The first thing I noticed is that the details of the 1996 miracle vary according to the source of the story, with at least three variants as to where the host was found. This is typical of urban myths, but by itself that is not enough to disprove the story. The Australian Catholic Weekly, which is not an 'official' source, was asked whether Pope Francis had approved the miracle, and printed an article that says that Francis had investigated the claim before becoming pope. Whether or not Auxiliary Bishop Jorge Bergoglio (now Pope Francis) was impressed with what he was told, it appears that the pope is not moving to have this recognised as a miracle.
This article from Gospa Missions says, "Although this miracle awaits further confirmation in the Church ..." indicating that the Catholic Church has not (yet) accepted the purported miracle.
One source says that Professor John Walker, of Sydney University, had confirmed that the material given to him was human flesh. Sydney University publishes a list of academic staff and, although it reports no Professor John Walker, it appears that a Dr. John Walker had been on the University faculty until 1987, nine years before the supposed miracle, but he worked in medical parasitology. The late Professor
Frederick Zugibe is also credited with having tested the specimen and verified that it came from a living heart. This important investigation is not found in any of the biographies that I have found on Zugibe.

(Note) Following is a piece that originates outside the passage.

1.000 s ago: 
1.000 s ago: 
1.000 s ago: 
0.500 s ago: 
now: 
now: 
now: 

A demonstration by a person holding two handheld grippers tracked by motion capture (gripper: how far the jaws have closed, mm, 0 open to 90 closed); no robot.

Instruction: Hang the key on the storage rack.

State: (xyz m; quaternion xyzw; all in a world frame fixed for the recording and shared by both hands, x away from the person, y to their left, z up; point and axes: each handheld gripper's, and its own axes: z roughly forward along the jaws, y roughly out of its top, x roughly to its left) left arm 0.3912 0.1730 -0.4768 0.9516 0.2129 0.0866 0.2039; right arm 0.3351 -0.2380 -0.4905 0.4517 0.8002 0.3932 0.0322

A post on the Catholic Answers forum claims the purported miracle to be a fraud, because the Higher Council of the World Health Organization, which supposedly confirmed the findings of Dr. Edoardo Linoli, does not exist.
One could ask why God would perform this obscure miracle in just this way, and the most plausible reason would be either to bring people back to the faith, or to assist the finances of a struggling church in Argentina.